Work to be completed: Given the material below, output exactly the lines from the line with "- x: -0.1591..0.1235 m" to the line with "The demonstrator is", both ends included, and no other lines.

Input data:

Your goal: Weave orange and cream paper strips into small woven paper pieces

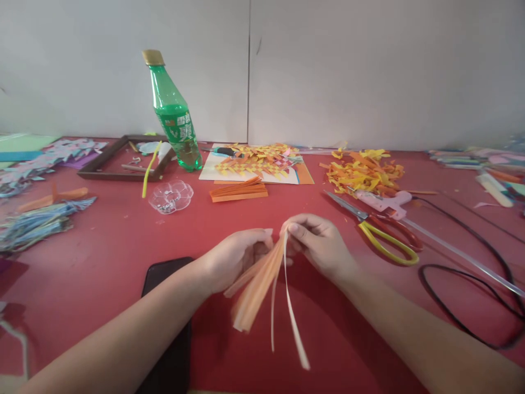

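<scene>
A fanned bundle of orange paper strips hangs over the red table, its loose ends spread toward me. My right hand pinches the gathered top of the bundle between thumb and fingers. On the other side, my left hand has its fingers curled against the bundle's upper part, the fingertips partly hidden behind the strips. Two narrow pale strips dangle apart from the rest, the longer white strip reaching lowest. Beyond the hands lies a stack of cut orange strips.
Scissors and a pink glue gun with its cord lie right, near a heap of orange-yellow paper pieces. A green bottle, dark frame and clear dish stand back left. A black phone-like slab lies under my left forearm.
</scene>
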`<action>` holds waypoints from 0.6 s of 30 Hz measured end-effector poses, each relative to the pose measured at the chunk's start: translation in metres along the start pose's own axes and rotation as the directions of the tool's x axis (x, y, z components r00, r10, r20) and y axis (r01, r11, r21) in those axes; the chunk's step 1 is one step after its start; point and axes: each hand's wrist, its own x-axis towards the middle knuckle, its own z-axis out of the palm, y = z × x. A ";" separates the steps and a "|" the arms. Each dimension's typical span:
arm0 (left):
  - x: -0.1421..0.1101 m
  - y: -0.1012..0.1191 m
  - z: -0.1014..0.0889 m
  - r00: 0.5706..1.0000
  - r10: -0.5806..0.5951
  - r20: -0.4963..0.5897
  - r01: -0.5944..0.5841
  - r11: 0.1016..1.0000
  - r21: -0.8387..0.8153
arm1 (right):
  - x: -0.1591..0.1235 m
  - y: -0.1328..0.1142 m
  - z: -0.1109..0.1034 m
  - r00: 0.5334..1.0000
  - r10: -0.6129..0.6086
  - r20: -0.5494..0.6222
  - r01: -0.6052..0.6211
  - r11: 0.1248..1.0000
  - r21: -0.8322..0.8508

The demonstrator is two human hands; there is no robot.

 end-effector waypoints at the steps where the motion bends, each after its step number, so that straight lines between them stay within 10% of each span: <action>1: 0.001 -0.001 0.000 0.999 -0.002 -0.039 0.002 1.000 0.020 | -0.002 0.000 0.001 1.000 0.005 0.022 -0.004 0.999 -0.033; 18: -0.002 0.002 0.006 0.980 0.000 -0.198 0.006 1.000 0.028 | -0.007 -0.003 0.004 0.995 -0.093 -0.035 0.075 0.933 -0.351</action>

Completed task:
  - x: -0.1591..0.1235 m
  - y: -0.1328..0.1142 m
  - z: -0.1109..0.1034 m
  - r00: 0.5334..1.0000
  - r10: -0.6129..0.6086
  - r20: -0.5494..0.6222
  - r01: -0.6052..0.6211
  - r11: 0.1248..1.0000
  - r21: -0.8322..0.8508

The demonstrator is two human hands; there is no robot.

The answer, as written, is complete.